HVO is a synthetic paraffinic diesel, made from vegetable oils or waste reprocessing with added hydrogen. It is known as a “drop-in” replacement fuel, which means that HVO can be used in existing diesel generators without needing to modify or upgrade the existing engines. HVO remains stable in cold winter temperatures, making it an ideal solution for Northern Europe.
Reducing CO2 emissions by 90%
According to Amazon, over the HVO fuel’s lifecycle, it can reduce carbon emissions by 90% compared to straight diesel. Amazon’s HVO solution can be made with various oils, including waste cooking oil, vegetable, plant, and residue oils. It can also be blended with diesel to create a hybrid fuel.
Though AWS hasn’t named its fuel partner in Sweden, the company said it works with Certa in Ireland.
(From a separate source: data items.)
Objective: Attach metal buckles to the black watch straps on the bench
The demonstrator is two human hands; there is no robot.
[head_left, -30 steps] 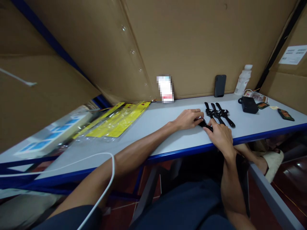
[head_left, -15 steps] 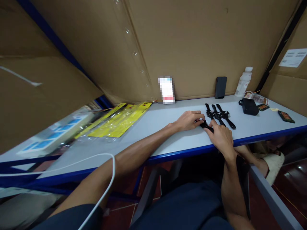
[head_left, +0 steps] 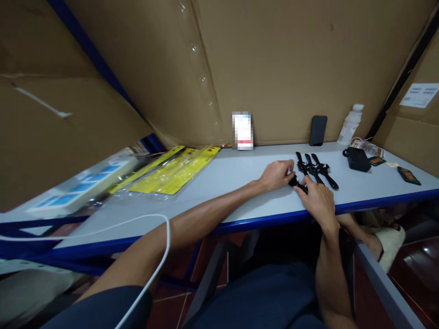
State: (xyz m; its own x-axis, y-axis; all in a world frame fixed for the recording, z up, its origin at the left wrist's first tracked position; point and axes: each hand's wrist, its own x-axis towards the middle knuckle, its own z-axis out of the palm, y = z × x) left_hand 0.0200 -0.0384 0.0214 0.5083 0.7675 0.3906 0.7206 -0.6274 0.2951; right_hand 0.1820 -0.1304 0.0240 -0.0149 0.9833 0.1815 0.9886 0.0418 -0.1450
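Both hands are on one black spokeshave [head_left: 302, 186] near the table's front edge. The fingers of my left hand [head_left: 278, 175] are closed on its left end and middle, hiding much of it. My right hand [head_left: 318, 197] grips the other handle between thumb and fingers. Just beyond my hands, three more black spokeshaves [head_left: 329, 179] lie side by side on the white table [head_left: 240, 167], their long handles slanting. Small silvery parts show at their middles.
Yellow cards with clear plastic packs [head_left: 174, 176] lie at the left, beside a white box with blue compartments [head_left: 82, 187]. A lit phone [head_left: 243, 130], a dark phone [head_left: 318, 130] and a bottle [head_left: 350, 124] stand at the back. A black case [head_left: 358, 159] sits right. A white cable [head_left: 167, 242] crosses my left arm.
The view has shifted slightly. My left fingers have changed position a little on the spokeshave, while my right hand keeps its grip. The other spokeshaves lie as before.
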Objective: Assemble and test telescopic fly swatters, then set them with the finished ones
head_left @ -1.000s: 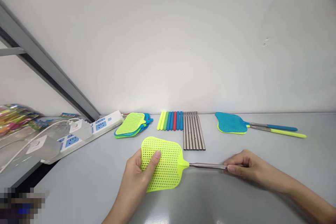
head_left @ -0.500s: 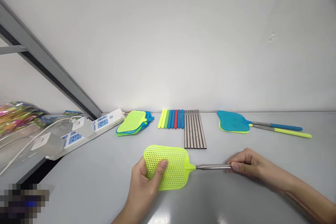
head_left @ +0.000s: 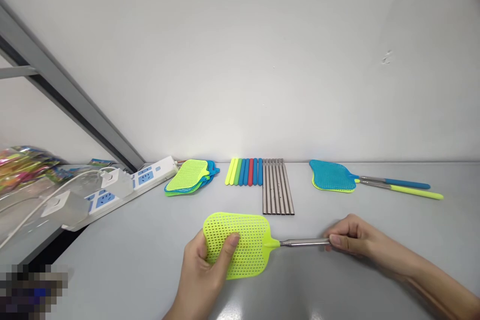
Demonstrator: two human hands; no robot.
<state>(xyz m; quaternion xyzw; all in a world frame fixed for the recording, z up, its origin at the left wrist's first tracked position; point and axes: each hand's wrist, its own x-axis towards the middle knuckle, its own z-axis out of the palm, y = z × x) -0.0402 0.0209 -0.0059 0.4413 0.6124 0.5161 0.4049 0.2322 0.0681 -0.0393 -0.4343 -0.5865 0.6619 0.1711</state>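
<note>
My left hand [head_left: 206,265] grips a yellow-green fly swatter head [head_left: 247,242] by its left side, thumb on top of the perforated face and the other fingers hidden beneath. A metal rod [head_left: 305,242] runs from the head's neck to the right. Its far end is pinched between the thumb and fingers of my right hand [head_left: 352,237]. Behind them lie several metal rods [head_left: 278,187] side by side. Touching these on the left is a row of yellow, green, blue and red handle grips [head_left: 243,172].
Stacked swatter heads [head_left: 187,177] lie at the back left, beside a white power strip [head_left: 120,192] with plugged-in adapters. Two full fly swatters, blue [head_left: 332,175] over yellow [head_left: 416,192], lie at the back right. Colourful plastic packets [head_left: 26,172] sit far left. A wall stands behind the table.
The swatter head and rod sit slightly lower in view, with both hands still on them. The whole scene has shifted a little. Nothing was let go.
</note>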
“We’re excited to be working with AWS to help drive their renewable energy transition through the supply of our HVO”, said Andrew Graham, managing director of Certa Ireland. “At Certa, our mission is to connect our customers with the most progressive energy solutions available, and as a straight drop-in replacement for conventional diesel”.
Part of Amazon’s climate change commitment
Neil Morris, AWS’s Director of Infrastructure Operations for Northern Europe, praised his company’s environmentalism. “At AWS, we’re committed to and invested in sustainability because it’s a win all around—it’s good for the planet, for business, for our customers, and for our communities”, he said.
“Transitioning to HVO is just one of the many ways we’re improving the sustainability of our data centres, decarbonising our operations, and working towards Amazon’s company-wide goal to meet net-zero carbon by 2040, ten years ahead of the Paris Agreement.”